So what’s the answer?
The best thing to do is probably to do some extremely extensive and worthwhile research. In this way, when there are experts appearing on TV, all making completely different predictions about a company, you’ll know right where not to go. You’ll be able to make your own selection and be certain that you’ll be safe, or at least at ease.
From there, it is vital to keep tabs on your investment. Watching its day to day performance isn’t always suggested, since stocks will obviously vary. However, keeping current on the news involving the company is an obligation. This should ensure that if the company is expected to have a dramatic rise in stock prices, you’ll know to buy more. Conversely, if the stock is expected to drop like a brick, you’ll know to sell ahead of time.
After all is said and done, investing is an important practice to have.

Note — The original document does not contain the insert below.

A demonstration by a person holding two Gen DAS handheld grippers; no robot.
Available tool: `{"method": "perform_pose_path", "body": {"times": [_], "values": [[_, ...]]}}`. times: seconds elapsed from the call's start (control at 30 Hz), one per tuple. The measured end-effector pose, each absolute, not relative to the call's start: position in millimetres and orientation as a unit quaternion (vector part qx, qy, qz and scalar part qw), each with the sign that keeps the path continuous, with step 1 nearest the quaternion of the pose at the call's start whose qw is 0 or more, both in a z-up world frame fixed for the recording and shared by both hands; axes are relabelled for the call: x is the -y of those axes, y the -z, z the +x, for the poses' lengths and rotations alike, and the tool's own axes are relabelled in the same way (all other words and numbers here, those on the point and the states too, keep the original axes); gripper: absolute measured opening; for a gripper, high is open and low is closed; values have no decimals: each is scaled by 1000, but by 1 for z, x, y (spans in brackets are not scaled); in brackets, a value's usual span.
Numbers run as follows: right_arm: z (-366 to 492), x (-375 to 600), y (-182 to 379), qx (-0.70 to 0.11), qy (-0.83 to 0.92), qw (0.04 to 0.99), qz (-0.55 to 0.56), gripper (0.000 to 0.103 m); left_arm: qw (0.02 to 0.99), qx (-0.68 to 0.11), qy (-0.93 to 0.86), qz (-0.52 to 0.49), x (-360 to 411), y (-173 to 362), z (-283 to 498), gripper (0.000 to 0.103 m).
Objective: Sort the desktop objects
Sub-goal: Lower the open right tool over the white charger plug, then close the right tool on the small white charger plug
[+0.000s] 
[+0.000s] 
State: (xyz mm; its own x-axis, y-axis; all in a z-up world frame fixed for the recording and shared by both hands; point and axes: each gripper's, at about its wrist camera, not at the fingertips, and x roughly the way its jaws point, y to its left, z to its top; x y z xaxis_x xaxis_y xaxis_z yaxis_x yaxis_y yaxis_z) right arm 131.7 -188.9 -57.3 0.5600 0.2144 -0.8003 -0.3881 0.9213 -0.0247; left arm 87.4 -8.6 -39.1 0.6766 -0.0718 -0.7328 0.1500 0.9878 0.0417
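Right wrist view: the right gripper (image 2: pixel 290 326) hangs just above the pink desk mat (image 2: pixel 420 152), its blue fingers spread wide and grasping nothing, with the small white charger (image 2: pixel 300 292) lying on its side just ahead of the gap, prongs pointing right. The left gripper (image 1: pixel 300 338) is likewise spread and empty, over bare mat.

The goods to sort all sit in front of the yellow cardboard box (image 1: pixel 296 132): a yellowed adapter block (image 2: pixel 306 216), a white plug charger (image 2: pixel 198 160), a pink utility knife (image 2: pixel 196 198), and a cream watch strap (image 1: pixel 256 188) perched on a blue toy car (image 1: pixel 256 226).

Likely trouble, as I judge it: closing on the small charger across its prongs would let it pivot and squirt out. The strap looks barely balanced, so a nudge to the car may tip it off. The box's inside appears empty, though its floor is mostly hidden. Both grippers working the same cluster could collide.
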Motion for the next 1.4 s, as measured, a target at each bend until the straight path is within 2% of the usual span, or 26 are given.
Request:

It guarantees that you can build wealth and have some money saved up. It is important to learn for yourself how the financial marketplace works, and not rely on so called investors to do the work for you. That way, you can be convinced in the investments you’ve made and can feel proud of a first-rate achievement. It is one of the ways you make money without working. Not to say you don’t work but I’m saying that you don’t need to go into the office 8 hours a day to check up on your stocks.
About The Author
Kelly Q Johnson is the Webmaster of http://www.ficainvesting.com.
Looking to the so called specialist for your financial guidelines?
Perhaps you’ll desire to look again. At the commencement of the year, along with the New Year's resolution, came the new predictions for what will be a high-quality buy and what to avoid. This doesn’t give us enough information actually, so we also get cable news channels giving us information every twenty minutes. The financial information in the news is a proverbial fire hose aimed at a teacup trying to get information into our heads.
The large dilemma with this for any kind of investors is that most of the trusted sources are recommending diverse methods of investing. It seems that the experts in these fields do not have anything solid to support their claims on. If they did, They would probably all be giving similar advice.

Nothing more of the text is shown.